Sunday, February 04, 2007

Logbook: Antarctica I

Antarcticai1After a very gentle crossing of the Drake Passage, I got up Thursday morning and had coffee to the sight of the Henryk Arctowski Polish Antarctic Station on a shore of King George Island. One’s first impression of Antarctica is that it looks just like it does in the books: Cold, dark, desolate and inhospitable. There is practically no natural color at all, mostly black -- or very dark grey -- and white. The only color you really see is the mustard yellow paint scheme of the Station’s buildings -- very basic structures that seem hopelessly out of place. Weather conditions were cold and a bit windy, but good enough for the captain to let us make a landing.

Here is the going ashore process which we repeated for all our landings: First of all, the ship’s deck crew lower six Zodiac inflated boats into the water. These boats, under the command of a team of specialists we picked up in Chile, handle all transportation between ship and shore. Second, a couple of dozen crew members go ashore to establish and attend a landing site, to create a perimeter using orange cones that designates the area that can be explored, to supervise interaction between humans and wildlife and to assist any passengers who might need help walking on uneven terrain. Then come the passengers. In order to make a reasonably organized -- and fairly “low impact” -- landing on rugged but ecologically fragile sites in Antarctica, the 600 passengers were split up into six groups of 100 each. These groups were further divided into sub-groups of 10 -- the capacity of a Zodiac -- to be ferried ashore. Upon landing, the clock is checked and a “return time” is announced for one hour later. When your hour is up, you return to the landing site, have your boots cleaned -- to reduce the amount of nasty, smelly penguin guano that is carried back to the ship -- and make the return the Zodiac ride. When all the passengers have been ashore -- along with a lucky few crew members who have been able to grab empty seats on a Zodiac here or there -- the crew all return to the ship, the boats are hoisted aboard and the ship steams on. The process which begins at about six in the morning is completed by two or three in the afternoon, a total of about eight or nine hours.

Now, back to our first landing on King George Island: The pebble beach verged into a rocky path along an isthmus of sorts between what amounts to large boulder piles. Elsewhere in the world you might think it was all pretty ugly, but in the context of Antarctica it was stunning, almost beautiful. Although there was not a lot of wildlife in terms of numbers of animals, there was a pretty good variety. All in one place -- and almost side by side -- we were able to see a few Chinstrap, Gentoo and Adelie penguins plus a small group of seals. My alloted hour on shore was plenty of time to walk the area, take some great video and photos -- which really tell the story -- and be ready to leave when my hour was up. We spent the rest of the day and all of Friday cruising around, enjoying the amazing sights of the rugged coastal mountains and immense glaciers plus icebergs of all sizes and the occasional whale sighting.
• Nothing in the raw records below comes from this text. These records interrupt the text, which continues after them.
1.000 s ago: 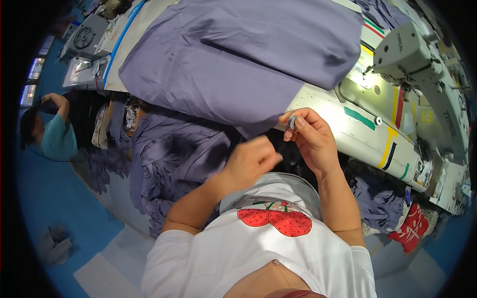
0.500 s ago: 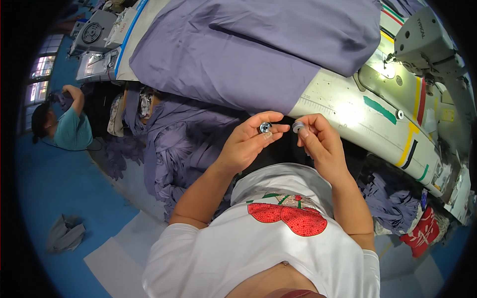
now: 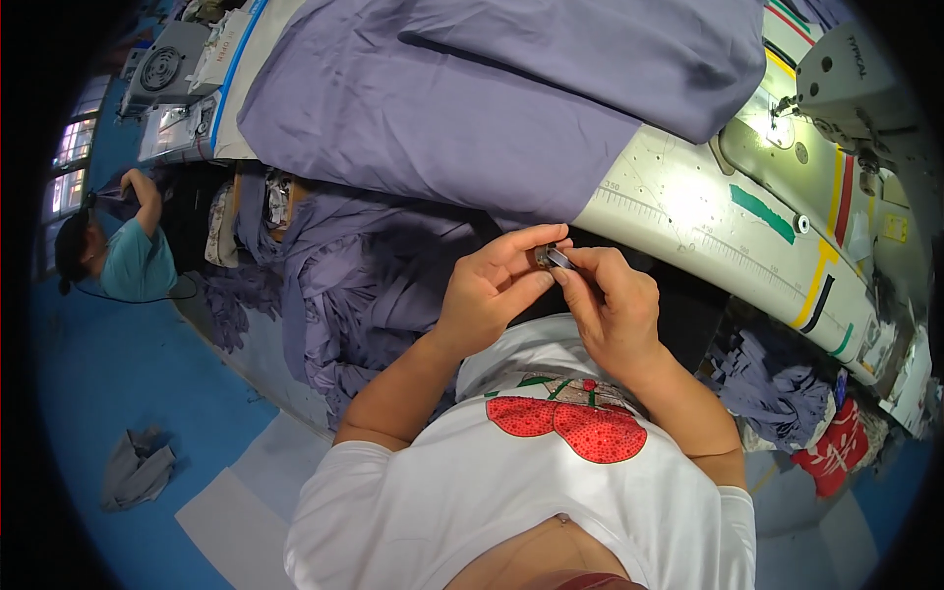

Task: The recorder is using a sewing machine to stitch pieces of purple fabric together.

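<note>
In front of my belly both hands meet at the table's near edge. Between its thumb and fingers my left hand grips a small round metal bobbin case, mostly covered by the fingertips. My right hand pinches a small bobbin, seen edge-on against the case. Whether the bobbin sits partly inside the case or only touches it, I cannot tell. Beyond the hands, lilac-grey fabric lies spread over the sewing table.
A sewing machine head with its lamp lit stands at the right. More lilac fabric hangs in a heap below the table's left part. Another person is at far left. A grey cloth lies on the blue floor.
My right hand has moved left, bringing the bobbin up to the bobbin case. The left hand has turned the case, so its round face no longer shows. The view has shifted slightly.
</note>
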A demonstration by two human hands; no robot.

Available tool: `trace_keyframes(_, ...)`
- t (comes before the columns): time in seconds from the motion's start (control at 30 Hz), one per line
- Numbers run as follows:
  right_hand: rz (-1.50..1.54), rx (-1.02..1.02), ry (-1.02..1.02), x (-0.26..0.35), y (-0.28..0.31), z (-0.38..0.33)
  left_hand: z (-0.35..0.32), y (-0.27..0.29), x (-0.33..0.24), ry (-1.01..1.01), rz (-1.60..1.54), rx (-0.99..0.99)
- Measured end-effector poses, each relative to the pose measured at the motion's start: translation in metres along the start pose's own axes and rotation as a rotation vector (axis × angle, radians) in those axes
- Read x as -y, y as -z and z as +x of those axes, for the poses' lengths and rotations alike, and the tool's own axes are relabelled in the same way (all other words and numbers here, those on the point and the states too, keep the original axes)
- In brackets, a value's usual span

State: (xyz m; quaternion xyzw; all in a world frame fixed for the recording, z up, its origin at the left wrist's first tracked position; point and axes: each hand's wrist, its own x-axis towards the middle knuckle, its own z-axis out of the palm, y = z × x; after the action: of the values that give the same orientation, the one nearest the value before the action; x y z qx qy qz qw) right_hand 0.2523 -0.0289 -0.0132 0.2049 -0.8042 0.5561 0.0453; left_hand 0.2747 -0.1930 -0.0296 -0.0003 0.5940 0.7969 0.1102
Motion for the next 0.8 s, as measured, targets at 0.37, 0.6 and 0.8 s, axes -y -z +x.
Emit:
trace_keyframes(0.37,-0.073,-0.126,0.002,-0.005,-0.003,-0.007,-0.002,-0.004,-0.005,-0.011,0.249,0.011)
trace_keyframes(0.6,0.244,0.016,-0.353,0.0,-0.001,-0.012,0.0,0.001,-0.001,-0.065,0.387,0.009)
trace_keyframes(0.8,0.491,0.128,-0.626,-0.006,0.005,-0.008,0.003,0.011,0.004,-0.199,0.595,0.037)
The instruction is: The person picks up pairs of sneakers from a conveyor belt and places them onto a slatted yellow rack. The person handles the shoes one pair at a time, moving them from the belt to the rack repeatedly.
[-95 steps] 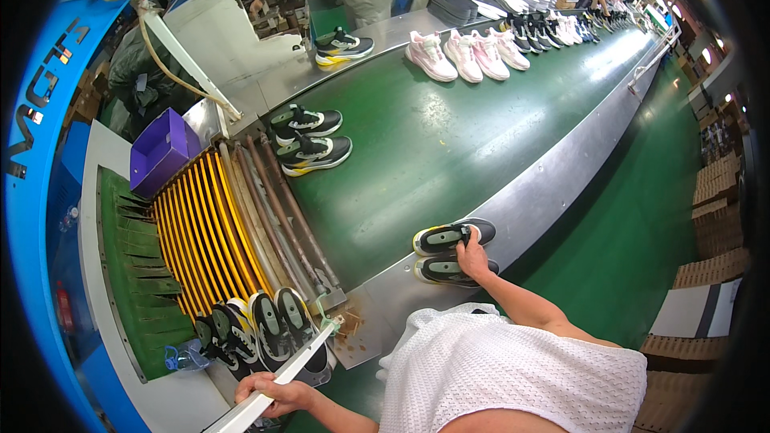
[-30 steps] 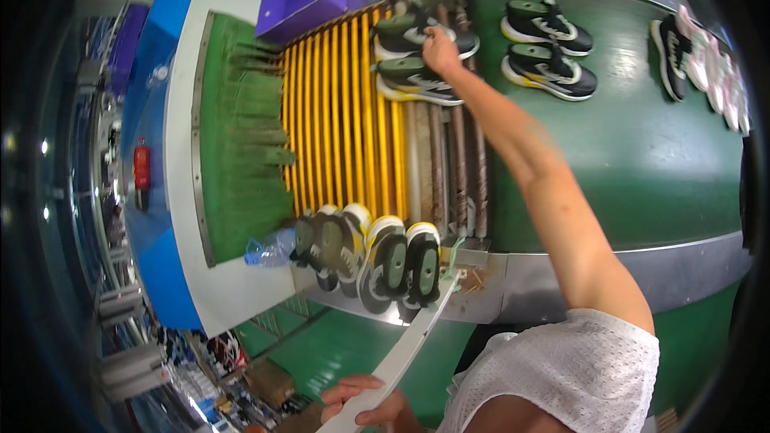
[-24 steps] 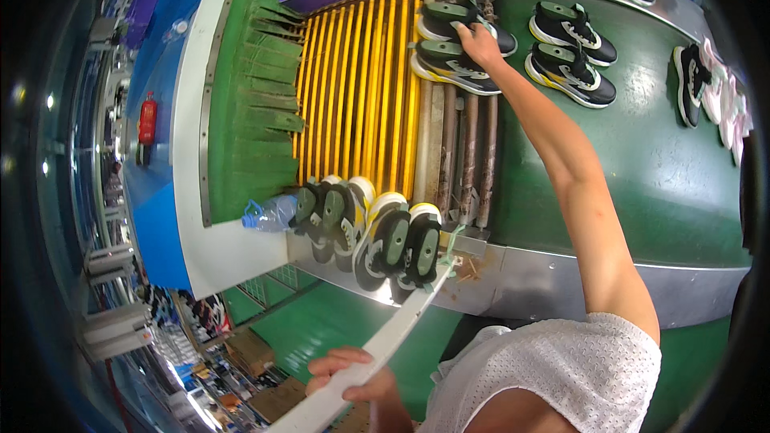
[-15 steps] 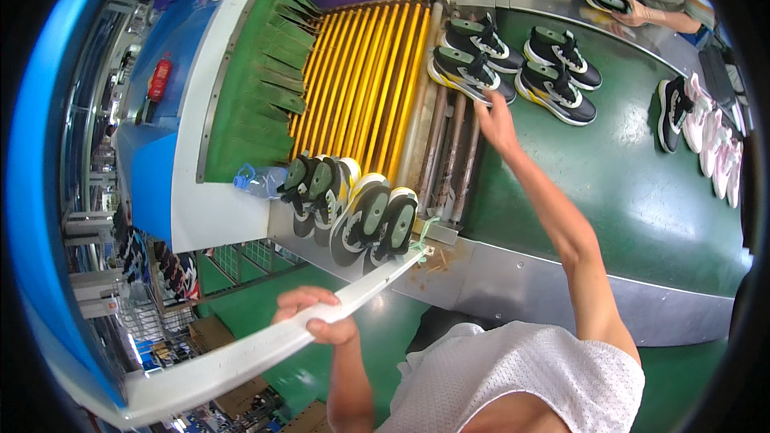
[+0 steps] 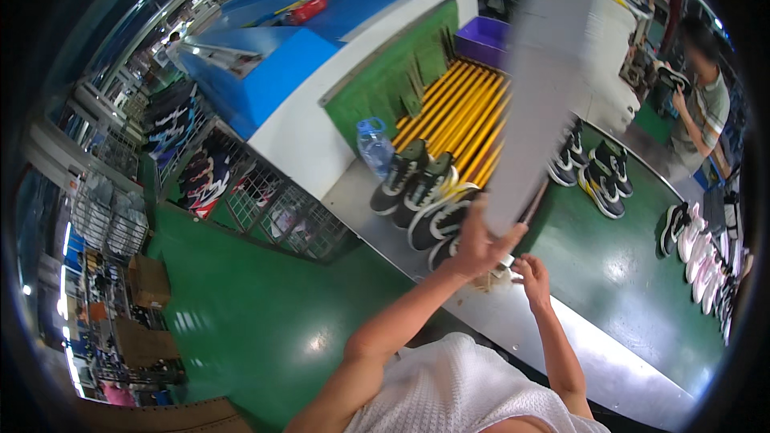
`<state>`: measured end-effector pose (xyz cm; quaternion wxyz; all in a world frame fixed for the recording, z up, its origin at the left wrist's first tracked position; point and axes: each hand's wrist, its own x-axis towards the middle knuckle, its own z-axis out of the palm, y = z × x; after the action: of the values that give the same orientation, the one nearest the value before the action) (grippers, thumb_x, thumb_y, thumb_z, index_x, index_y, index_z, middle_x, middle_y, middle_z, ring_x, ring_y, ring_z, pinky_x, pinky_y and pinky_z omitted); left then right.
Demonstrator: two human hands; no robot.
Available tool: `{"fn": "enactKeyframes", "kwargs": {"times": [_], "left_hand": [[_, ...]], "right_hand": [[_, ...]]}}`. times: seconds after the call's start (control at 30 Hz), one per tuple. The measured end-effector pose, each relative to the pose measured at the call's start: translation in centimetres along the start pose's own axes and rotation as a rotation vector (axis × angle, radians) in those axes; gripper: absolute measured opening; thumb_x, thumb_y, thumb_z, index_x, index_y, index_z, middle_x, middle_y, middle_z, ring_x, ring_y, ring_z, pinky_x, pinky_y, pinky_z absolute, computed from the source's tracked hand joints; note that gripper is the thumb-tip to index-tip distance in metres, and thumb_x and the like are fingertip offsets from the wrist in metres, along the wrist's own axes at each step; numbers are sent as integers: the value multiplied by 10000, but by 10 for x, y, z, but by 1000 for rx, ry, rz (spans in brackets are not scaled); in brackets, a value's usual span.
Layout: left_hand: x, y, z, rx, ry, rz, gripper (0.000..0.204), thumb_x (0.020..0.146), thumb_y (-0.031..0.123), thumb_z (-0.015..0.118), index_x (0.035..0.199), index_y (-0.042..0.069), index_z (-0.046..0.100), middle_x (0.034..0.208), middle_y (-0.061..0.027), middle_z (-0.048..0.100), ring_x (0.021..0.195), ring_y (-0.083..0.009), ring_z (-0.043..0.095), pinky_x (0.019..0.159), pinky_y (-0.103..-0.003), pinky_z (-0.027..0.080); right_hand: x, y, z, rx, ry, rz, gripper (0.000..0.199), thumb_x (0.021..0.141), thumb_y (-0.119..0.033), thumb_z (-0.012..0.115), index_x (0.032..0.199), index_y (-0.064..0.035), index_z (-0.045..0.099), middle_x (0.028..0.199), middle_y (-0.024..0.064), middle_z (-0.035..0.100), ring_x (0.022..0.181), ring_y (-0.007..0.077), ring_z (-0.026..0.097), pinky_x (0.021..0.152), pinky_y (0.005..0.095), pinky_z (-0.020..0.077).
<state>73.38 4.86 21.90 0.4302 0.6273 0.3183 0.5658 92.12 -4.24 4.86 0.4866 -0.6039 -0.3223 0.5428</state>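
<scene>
My left hand (image 5: 478,252) is closed around the lower end of a long, flat grey-white bar (image 5: 545,72), which stands raised and blurred in front of the rollers. My right hand (image 5: 534,279) is just right of it, fingers apart and slightly curled, close to a small white piece (image 5: 507,265) by the bar's lower end. Whether they touch is unclear. Several black-and-white sneakers (image 5: 407,184) with yellow accents stand beside my left hand at the metal edge. More such sneakers (image 5: 603,184) are on the green table, partly hidden by the bar.
Yellow rollers (image 5: 453,108) lead to a green flap curtain (image 5: 385,76). A clear plastic bottle (image 5: 374,146) and a purple box (image 5: 483,42) stand nearby. Pink shoes (image 5: 696,250) line the right of the green table (image 5: 613,297). A co-worker (image 5: 702,108) holds a shoe. Wire racks (image 5: 281,208) are at left.
The view has turned left. The bar has swung from lower left to upright, my left hand still gripping it. My right hand has left the sneaker on the table and come down beside the bar's end.
</scene>
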Motion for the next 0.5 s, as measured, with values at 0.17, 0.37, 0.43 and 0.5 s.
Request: {"fn": "enactKeyframes", "kwargs": {"times": [0.17,0.37,0.43,0.5], "left_hand": [[-35,3,-77,318,-295,173,618,917,133,733,1437,-1,427,1368,-227,495,1252,-391,507,1083,-441,413],[-164,-32,-214,269,-113,-487,352,946,86,705,1257,7,562,1102,-151,642,947,-228,693,807,-328,579],[-184,-44,-244,271,-89,-507,332,954,101,703,1250,13,580,1054,-135,675,873,-199,696,773,-314,577],[-188,-47,-257,281,-52,-520,297,963,106,697,1226,7,605,990,-115,700,830,-164,693,744,-296,573]], "right_hand": [[-53,20,59,-30,24,128,410,1034,-204,553,1345,59,504,1220,161,657,1021,240,699,778,352,605],[-83,42,125,-52,9,209,422,1031,-262,589,1343,15,524,1186,147,676,987,234,710,772,357,599],[-75,41,143,-55,18,216,415,1028,-268,597,1328,12,533,1184,145,679,986,235,711,769,355,598],[-60,39,154,-53,21,184,402,1021,-283,623,1293,5,556,1181,133,680,986,235,709,757,355,589]]}}
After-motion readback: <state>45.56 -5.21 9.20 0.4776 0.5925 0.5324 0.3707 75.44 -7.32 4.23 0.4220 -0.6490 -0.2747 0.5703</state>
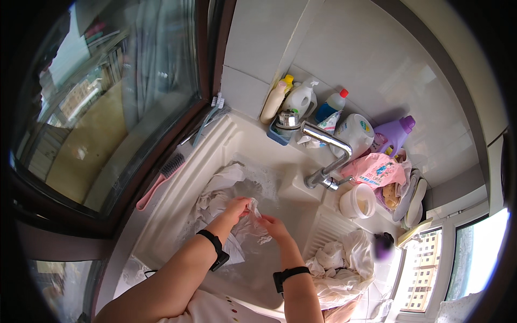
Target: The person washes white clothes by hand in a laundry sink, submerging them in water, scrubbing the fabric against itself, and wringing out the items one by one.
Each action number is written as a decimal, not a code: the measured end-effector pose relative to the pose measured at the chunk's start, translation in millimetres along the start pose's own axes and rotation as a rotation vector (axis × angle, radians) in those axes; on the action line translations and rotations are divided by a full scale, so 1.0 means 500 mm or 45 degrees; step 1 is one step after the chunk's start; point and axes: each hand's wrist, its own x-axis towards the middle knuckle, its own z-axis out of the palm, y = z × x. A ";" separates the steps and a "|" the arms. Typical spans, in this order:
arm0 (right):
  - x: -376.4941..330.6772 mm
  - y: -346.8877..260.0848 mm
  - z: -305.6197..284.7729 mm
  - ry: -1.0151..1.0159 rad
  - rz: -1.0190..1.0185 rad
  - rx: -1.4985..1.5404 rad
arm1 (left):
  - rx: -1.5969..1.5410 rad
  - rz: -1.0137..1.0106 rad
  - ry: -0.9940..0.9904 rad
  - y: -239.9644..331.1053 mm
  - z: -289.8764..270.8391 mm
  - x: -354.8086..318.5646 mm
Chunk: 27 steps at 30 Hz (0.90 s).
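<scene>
Over a white laundry sink [295,222], my left hand [237,209] is closed on a wet white cloth [246,232], its fingers pinching a bunched upper edge. Close by on the right, my right hand [274,227] grips the same cloth, with its fingertips partly hidden in the folds. The cloth's lower part hangs toward soapy water in the basin. More white fabric [229,176] lies crumpled in the water beyond my left hand. Which folds belong to which piece, I cannot tell. Each wrist wears a black strap with a small device.
A chrome faucet [344,146] rises behind the basin. White cloths [344,261] lie heaped on the right, by a ridged washboard [323,232]. Bottles, a purple jug [390,134], a pink bag [371,169] and a white tub [356,202] line the back. A pink brush [153,191] rests left.
</scene>
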 end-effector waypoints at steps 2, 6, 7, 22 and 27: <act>0.001 0.032 -0.044 0.173 0.075 -0.008 | -0.366 0.005 -0.262 0.038 0.017 -0.044; 0.007 0.028 -0.039 0.348 0.160 0.261 | -0.645 -0.087 -0.431 0.101 0.037 -0.119; 0.002 0.017 -0.033 0.352 0.150 0.263 | -0.611 -0.090 -0.480 0.129 0.046 -0.154; -0.112 -0.161 0.024 0.168 -0.350 0.756 | 0.430 0.130 -0.379 0.135 0.040 -0.231; -0.136 -0.154 0.011 0.211 -0.514 0.256 | 0.553 0.615 0.007 0.130 0.053 -0.239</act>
Antarcticai2Yesterday morning was calm and temperate so we made a landing at Paradise Harbour where we had our first exposure to the almost overpowering smell of a real penguin rookery. Trust me, thousands of Gentoos really make a mess and the smell is intense! Paradise is the home of a fairly large and well developed Chilean Naval Station, including a little shop where -- in addition to post cards, trinkets, etc. -- you can buy Antarctic certificates officially stamped and notarized. Because the rookery and the station are situated together, you get to enjoy the experience of wandering around among the penguins. You actually have to watch where you walk -- especially when looking through your camera -- because you could easily step on one of them. The weather was so nice -- almost warm -- that our time on shore was very pleasant and our cruising later in the day provided excellent views of icebergs and the amazing terrain. This morning we arrived at Half Moon Island and made a landing to visit the rookery of a very large number of Chinstrap Penguins. For the rest of today and all of tomorrow we will be sailing north, back across the Drake Passage and up to Ushuaia where I will disembark.

In closing, I have to comment that it is very, very difficult to describe Antarctica. The vast size and nature of the terrain, the immense significance of the weather and the astonishing wildlife are beyond my ability to put into words. If you have any interest in Antarctica, you really have to see it for yourself. This cruise has proven that anybody who wants to can visit and get a taste of the White Continent. If these people can do it, so can you.